Cellular 'stress sensor' that also modulates metabolism could offer therapeutic target for diabetes
An organelle called the endoplasmic reticulum (ER) helps to process newly synthesized proteins destined for delivery to the cell membrane. When the ER becomes overloaded and begins to accumulate poorly folded proteins, an 'ER stress' response ensues. ER stress tends to occur in obesity and other metabolic disorders. Now, research from Stephen Cohen and colleagues at the A*STAR Institute of Molecular and Cell Biology has revealed a potential therapeutic target linking ER stress to the onset of diabetes.

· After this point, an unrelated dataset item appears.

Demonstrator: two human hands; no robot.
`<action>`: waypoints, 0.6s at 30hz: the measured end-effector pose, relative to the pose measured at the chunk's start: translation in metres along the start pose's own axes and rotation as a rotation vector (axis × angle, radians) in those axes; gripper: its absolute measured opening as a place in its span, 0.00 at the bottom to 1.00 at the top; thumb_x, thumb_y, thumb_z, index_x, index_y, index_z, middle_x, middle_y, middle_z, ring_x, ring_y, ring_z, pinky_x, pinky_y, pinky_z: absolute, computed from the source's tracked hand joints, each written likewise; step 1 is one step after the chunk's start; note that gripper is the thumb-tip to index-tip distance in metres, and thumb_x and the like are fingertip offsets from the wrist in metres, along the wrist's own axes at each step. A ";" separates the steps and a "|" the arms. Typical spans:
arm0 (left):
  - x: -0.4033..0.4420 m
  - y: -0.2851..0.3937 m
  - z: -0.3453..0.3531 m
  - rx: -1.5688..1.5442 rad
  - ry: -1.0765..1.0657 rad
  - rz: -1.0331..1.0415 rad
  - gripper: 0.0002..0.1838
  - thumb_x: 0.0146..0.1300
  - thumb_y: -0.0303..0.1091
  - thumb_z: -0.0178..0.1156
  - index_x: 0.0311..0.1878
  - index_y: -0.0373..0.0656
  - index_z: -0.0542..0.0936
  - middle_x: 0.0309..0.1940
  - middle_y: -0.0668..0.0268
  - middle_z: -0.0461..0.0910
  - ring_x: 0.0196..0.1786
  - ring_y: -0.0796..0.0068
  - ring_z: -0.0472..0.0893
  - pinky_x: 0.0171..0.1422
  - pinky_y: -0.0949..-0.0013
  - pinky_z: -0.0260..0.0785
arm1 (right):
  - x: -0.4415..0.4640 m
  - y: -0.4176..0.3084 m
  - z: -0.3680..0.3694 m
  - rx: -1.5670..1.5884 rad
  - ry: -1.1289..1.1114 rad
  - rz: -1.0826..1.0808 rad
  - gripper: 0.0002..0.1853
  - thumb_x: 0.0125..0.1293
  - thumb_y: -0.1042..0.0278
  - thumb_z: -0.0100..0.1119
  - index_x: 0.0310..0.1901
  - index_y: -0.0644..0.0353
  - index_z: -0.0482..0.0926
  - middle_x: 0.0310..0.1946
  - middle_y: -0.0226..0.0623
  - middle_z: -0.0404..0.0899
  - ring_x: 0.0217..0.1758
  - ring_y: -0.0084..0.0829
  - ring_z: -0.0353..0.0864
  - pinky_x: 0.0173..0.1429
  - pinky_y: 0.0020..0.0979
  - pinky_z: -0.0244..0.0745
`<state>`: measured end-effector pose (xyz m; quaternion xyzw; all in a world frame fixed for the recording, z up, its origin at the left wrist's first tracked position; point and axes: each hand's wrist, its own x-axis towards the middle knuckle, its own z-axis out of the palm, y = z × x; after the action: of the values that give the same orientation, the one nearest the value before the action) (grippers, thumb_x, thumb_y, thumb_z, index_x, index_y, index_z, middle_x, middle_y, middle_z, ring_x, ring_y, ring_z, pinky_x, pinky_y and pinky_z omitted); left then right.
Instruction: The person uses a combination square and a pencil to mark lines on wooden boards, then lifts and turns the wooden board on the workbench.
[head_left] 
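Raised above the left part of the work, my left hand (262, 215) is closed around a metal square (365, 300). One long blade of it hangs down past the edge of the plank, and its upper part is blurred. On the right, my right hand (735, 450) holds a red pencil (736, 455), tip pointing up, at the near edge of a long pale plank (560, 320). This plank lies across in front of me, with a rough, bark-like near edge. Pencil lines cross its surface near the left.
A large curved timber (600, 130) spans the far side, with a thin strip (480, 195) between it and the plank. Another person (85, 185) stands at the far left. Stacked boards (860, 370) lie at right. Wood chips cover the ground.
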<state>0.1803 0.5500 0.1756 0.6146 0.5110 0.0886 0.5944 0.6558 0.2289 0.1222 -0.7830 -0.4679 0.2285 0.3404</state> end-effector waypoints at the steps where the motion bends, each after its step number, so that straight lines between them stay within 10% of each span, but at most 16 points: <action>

Cohen's team initially set out to identify components of the insulin signaling pathway. "We were screening for genes involved in tissue growth control in the fly," he says (see image). "Growth is regulated in part by the insulin pathway, so such screens can also pick up genes that function as metabolic regulators." Their screen focused on FOXO, a protein that acts as a regulator of other genes. Insulin signaling causes FOXO to segregate in the cytoplasm, so that it can no longer bind its target genes in the nucleus. The researchers therefore searched for other genes that modulate FOXO activity.
They uncovered a link between PERK, a protein that disseminates signals involved in ER stress, and FOXO. When they genetically modified fruit flies to produce excess FOXO, this protein suppressed insulin-induced growth and the flies matured with small, underdeveloped eyes. However, when the researchers also reduced PERK levels in these flies, eye development returned to normal, indicating that PERK helps amplify the effects of FOXO.
Follow-up experiments demonstrated that PERK introduces chemical modifications to FOXO that help direct this protein to the nucleus where it executes its gene regulatory functions. Cohen and colleagues demonstrated that PERK also boosts FOXO function in human cells, and found that lowering PERK activity increased these cells' sensitivity to insulin signaling. FOXO also helps to promote insulin sensitivity in cells by increasing production of the insulin receptor—which in turn inactivates FOXO. Thus, PERK contributes significantly to an important metabolic feedback loop.
This system could be susceptible to break down if PERK activity were to intersect with other ER stress-induced signaling pathways. This could accelerate the onset of metabolic disease by promoting insulin resistance, a disruption of insulin signaling that is also a critical step towards onset of diabetes. "We are very interested in the potential that PERK could be used to modulate insulin responsiveness," says Cohen. "We are now exploring the biological functions of PERK to better understand its potential usefulness as a therapeutic target."